Work instruction → Lines holding the word "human" are the ones to copy from the data below.

Data for the task section start

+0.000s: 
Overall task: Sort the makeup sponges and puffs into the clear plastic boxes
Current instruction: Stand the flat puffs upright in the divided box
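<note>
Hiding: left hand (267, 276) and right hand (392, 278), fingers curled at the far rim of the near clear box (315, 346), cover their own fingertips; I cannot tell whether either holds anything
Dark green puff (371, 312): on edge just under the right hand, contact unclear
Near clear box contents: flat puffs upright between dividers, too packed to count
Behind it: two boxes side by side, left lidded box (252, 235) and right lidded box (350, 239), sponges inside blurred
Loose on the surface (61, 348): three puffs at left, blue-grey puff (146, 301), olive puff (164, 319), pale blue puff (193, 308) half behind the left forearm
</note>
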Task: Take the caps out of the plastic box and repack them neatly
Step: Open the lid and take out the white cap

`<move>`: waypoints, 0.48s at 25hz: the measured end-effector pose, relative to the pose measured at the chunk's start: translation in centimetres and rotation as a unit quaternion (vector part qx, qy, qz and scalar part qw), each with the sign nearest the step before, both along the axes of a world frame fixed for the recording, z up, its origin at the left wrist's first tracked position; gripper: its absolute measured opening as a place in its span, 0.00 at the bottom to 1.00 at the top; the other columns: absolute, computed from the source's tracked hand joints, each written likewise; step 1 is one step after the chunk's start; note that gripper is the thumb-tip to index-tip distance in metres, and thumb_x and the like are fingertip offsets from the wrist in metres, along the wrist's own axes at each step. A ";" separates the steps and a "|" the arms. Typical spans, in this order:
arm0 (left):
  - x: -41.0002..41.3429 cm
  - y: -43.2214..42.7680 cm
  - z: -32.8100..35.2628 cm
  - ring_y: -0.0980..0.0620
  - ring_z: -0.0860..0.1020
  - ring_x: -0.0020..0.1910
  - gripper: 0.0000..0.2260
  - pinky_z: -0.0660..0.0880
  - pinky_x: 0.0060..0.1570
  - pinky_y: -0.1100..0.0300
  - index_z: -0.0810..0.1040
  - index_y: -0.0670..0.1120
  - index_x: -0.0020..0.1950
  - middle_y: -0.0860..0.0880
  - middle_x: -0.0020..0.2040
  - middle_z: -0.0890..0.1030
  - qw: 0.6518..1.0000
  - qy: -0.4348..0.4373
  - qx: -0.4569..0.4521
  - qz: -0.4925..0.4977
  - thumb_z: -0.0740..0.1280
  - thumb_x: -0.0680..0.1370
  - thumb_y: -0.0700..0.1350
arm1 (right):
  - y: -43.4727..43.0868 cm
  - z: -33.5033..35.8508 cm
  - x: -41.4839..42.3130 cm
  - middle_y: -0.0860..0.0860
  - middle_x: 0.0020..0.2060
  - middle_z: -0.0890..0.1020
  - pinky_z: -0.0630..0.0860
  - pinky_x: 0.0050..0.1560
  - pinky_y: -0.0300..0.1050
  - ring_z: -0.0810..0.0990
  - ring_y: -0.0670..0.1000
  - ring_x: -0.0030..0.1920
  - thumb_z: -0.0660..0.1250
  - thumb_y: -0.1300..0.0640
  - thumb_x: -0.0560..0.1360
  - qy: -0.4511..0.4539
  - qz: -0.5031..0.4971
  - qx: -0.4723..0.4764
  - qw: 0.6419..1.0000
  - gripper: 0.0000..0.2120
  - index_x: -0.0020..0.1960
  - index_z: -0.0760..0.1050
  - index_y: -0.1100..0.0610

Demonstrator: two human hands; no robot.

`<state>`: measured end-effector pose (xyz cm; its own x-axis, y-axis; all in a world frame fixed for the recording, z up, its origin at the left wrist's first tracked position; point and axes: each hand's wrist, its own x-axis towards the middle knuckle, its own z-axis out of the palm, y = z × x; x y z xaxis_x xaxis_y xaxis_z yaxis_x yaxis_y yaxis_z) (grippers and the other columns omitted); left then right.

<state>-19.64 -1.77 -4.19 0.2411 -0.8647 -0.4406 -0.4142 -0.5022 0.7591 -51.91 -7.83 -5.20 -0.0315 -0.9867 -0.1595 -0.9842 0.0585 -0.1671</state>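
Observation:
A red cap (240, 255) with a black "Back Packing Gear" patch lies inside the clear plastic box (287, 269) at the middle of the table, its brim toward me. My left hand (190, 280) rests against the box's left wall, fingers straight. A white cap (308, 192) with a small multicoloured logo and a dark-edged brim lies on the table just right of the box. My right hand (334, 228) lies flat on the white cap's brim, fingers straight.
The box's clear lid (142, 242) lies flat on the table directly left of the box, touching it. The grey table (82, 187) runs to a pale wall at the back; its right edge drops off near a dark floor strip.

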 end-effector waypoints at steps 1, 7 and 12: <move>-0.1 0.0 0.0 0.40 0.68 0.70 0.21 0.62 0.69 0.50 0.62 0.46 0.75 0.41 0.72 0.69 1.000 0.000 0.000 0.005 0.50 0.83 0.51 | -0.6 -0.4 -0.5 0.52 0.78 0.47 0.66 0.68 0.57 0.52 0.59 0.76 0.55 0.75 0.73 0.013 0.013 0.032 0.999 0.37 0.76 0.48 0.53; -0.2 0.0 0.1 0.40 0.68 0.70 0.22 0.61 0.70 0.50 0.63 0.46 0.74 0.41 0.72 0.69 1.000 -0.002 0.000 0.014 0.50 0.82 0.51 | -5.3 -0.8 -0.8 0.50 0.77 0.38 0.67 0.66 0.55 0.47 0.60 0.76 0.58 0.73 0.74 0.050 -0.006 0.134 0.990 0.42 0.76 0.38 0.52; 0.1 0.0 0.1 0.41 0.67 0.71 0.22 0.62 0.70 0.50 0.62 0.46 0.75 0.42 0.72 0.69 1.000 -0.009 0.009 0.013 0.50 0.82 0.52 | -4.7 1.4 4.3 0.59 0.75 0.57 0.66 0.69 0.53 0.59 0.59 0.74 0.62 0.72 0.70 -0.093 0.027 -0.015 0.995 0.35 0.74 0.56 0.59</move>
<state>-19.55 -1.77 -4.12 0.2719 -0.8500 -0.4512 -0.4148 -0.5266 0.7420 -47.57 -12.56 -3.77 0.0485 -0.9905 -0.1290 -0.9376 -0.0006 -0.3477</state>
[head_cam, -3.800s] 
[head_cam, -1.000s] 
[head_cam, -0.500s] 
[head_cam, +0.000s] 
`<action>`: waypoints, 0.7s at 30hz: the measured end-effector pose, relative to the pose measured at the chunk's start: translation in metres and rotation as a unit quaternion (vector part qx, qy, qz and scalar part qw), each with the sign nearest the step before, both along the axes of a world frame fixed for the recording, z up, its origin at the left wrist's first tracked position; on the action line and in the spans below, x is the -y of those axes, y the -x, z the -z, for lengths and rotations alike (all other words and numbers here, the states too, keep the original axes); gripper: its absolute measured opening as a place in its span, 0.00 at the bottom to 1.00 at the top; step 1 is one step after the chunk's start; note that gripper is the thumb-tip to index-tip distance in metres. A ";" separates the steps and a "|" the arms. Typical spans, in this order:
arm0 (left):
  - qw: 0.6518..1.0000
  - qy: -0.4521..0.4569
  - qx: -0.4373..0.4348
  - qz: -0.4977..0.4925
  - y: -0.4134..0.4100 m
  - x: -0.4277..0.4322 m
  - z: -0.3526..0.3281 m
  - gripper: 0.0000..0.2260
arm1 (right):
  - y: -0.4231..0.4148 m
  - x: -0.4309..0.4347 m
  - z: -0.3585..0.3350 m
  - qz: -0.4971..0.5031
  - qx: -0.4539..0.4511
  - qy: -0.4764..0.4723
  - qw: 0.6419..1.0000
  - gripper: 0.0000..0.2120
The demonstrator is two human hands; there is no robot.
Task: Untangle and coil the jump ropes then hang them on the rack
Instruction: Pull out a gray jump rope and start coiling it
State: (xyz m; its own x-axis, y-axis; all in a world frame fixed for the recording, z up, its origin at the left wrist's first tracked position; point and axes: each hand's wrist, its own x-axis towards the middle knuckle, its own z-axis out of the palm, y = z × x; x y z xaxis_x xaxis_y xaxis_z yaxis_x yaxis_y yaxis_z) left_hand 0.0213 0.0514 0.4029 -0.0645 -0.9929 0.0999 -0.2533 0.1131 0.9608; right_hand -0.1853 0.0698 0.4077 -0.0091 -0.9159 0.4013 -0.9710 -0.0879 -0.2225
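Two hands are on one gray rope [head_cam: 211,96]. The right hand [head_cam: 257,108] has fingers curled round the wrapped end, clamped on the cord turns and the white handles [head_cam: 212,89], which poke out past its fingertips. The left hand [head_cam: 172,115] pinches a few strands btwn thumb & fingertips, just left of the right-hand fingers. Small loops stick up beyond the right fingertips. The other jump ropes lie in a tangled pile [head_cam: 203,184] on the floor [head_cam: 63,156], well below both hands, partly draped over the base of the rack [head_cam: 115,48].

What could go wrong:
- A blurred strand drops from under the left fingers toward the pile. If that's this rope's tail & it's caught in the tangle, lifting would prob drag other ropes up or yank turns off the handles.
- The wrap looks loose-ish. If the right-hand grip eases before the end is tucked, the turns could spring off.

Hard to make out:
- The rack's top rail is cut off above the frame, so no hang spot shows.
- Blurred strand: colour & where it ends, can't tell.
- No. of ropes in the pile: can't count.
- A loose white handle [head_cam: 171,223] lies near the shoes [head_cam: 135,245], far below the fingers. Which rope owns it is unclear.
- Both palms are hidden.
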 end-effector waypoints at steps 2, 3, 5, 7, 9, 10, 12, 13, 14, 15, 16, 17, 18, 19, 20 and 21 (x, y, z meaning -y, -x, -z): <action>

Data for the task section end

Completed task →
Demonstrator: two human hands; no robot.
The demonstrator is two human hands; there is no robot.

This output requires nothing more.